Output, word for word, every line from the start of the listing down to and including the line that contains "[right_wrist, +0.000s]"; include nothing else.

== DATA

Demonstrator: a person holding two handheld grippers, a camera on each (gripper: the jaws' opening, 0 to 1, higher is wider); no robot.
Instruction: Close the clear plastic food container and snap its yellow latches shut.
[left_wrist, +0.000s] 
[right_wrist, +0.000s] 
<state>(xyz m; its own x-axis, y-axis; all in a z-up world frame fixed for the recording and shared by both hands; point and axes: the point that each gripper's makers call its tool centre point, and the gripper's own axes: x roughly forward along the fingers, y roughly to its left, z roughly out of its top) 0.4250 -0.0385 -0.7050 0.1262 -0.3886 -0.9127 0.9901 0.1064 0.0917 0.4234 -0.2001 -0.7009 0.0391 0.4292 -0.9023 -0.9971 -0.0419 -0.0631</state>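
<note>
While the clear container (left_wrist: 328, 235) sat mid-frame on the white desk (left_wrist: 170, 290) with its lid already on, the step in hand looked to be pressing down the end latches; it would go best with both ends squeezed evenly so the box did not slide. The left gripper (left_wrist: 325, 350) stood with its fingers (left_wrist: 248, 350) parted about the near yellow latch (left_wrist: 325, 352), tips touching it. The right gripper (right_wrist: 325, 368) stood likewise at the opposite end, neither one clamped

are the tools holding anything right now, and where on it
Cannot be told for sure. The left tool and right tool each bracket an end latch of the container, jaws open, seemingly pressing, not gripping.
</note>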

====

* [WRITTEN SOLUTION]
Demonstrator: a person holding two handheld grippers, a camera on each (gripper: the jaws' opening, 0 to 1, higher is wider); no robot.
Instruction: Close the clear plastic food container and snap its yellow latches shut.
[left_wrist, +0.000s] 
[right_wrist, +0.000s] 

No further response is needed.